(Collected data entries)
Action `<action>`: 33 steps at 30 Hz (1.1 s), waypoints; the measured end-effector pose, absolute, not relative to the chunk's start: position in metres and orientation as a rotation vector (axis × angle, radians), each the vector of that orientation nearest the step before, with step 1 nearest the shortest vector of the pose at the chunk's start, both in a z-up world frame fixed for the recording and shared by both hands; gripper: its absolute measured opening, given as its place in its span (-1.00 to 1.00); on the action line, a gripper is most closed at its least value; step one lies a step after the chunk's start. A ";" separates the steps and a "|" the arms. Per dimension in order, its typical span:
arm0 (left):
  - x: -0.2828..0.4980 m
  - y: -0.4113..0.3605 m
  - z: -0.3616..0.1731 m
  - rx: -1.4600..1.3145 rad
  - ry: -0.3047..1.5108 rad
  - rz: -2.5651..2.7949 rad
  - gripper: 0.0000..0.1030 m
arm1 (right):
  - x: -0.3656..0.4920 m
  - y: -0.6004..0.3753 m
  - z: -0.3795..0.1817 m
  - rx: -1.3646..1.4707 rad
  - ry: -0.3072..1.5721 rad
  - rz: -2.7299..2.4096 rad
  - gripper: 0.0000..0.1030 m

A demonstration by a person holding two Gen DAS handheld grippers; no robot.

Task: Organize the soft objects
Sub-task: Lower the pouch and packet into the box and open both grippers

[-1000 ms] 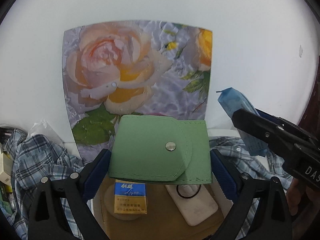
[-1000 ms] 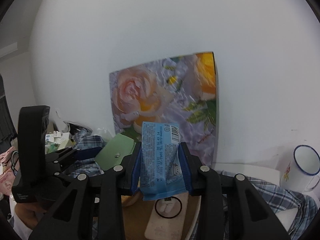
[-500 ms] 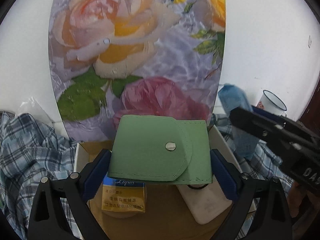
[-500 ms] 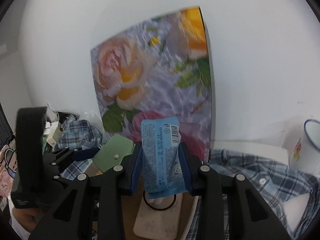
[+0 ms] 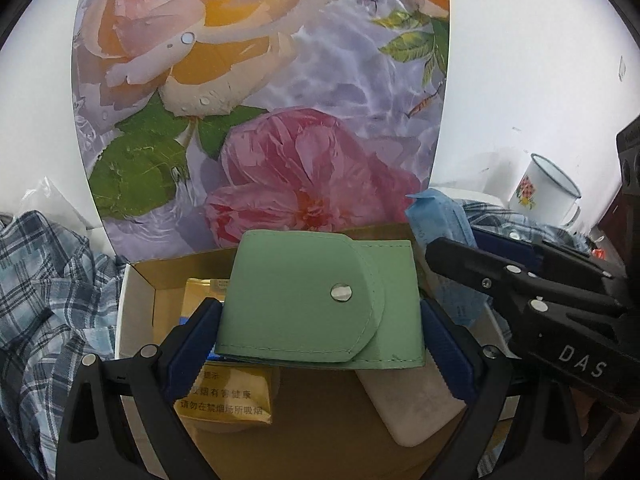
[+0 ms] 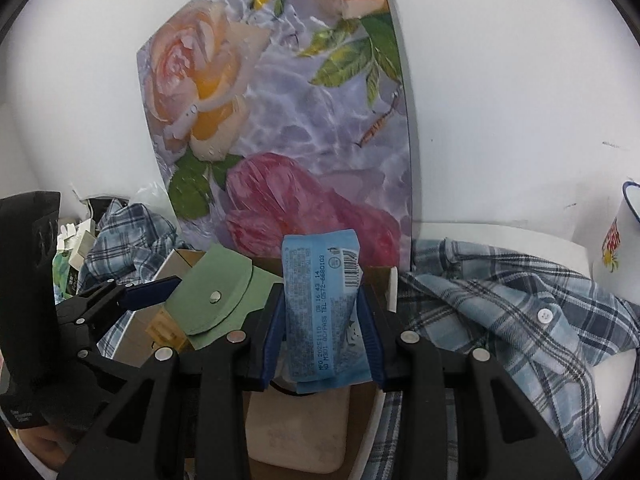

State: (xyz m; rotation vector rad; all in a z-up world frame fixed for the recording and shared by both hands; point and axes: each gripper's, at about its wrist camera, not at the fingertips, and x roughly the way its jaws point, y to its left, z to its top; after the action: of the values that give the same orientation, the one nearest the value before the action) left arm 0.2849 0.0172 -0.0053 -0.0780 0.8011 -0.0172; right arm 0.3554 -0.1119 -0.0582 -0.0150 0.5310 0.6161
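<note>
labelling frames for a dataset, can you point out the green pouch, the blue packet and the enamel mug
green pouch [image 5: 304, 300], left wrist view, on its front flap left of the snap
blue packet [image 6: 316, 308], right wrist view, on the printed back of the wrapper
enamel mug [image 5: 540, 190], left wrist view, on its white side wall

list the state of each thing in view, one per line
left hand-held gripper: shut on the green pouch
green pouch: flap snapped shut, held over the box
right hand-held gripper: shut on the blue packet
blue packet: sealed, upright between the pads
cardboard box: open, holding a yellow pack and a white block
plaid shirt: crumpled beside the box
enamel mug: upright
flower picture: propped against the wall
</note>
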 end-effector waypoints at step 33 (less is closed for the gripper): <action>0.288 0.008 -0.013 -0.035 0.799 0.022 1.00 | 0.357 -0.111 -0.058 -0.032 0.549 0.593 0.96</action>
State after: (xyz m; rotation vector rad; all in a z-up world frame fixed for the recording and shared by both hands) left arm 0.2879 0.0082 -0.0133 -0.0350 0.7989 0.0224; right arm 0.3569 -0.1110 -0.0583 -0.0318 0.5490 0.5934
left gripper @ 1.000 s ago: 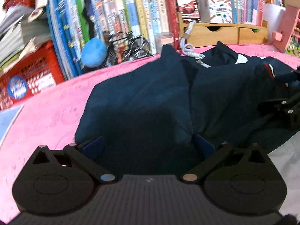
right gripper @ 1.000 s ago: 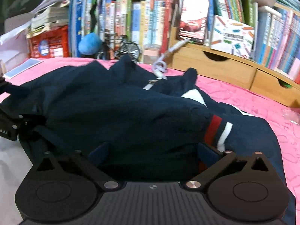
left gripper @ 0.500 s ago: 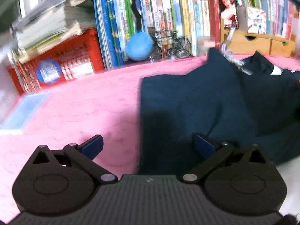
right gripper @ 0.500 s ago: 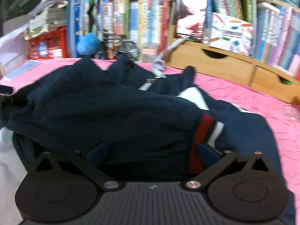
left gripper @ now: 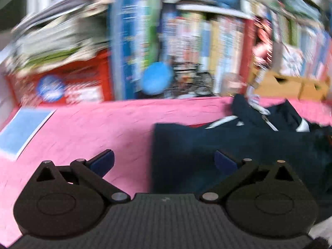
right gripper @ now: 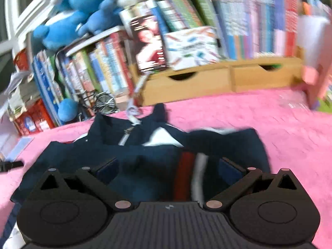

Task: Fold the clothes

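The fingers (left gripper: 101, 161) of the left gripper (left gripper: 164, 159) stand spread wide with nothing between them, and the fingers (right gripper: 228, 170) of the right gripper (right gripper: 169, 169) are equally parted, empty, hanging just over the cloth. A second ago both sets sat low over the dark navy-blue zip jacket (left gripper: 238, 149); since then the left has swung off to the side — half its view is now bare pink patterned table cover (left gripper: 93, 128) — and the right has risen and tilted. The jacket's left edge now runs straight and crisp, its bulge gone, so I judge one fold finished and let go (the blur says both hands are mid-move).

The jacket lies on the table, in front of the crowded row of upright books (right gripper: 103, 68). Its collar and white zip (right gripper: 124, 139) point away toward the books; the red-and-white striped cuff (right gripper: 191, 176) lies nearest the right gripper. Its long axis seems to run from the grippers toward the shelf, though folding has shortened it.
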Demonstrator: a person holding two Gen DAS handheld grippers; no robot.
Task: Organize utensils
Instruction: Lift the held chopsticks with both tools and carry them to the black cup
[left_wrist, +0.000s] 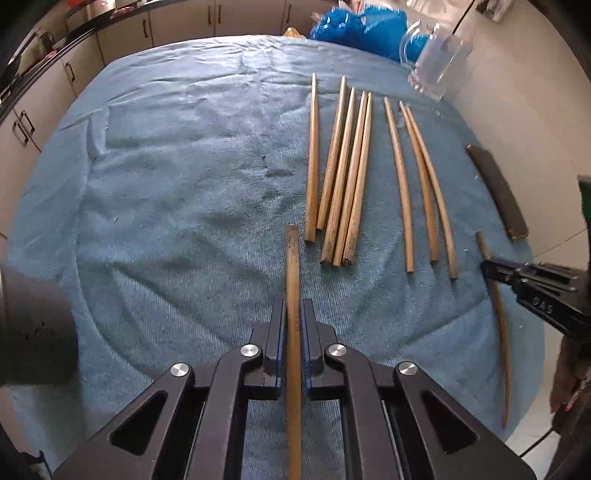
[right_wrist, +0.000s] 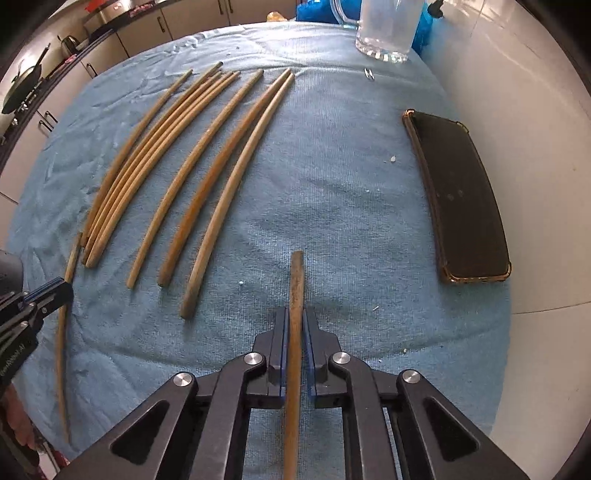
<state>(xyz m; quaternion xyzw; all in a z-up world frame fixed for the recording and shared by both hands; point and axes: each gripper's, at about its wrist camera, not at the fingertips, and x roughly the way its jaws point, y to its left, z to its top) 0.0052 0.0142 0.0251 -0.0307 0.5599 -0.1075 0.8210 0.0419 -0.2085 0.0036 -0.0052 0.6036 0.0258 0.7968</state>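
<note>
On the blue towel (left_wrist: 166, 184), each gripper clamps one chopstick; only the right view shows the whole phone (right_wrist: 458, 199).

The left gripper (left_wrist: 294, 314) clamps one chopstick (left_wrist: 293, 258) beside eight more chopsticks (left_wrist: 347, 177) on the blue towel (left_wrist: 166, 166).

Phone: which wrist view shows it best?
Right wrist view. The phone lies there whole on the blue towel, dark face up, all corners and its case rim visible, right of the chopstick held in the right tongs. The left wrist view shows it only as a thin, edge-on strip near the frame's right edge.
</note>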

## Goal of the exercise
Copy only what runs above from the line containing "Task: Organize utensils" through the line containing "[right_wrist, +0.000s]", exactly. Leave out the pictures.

## Written response
Task: Organize utensils
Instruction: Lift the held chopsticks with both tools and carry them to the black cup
[left_wrist, +0.000s] 
[right_wrist, +0.000s] 

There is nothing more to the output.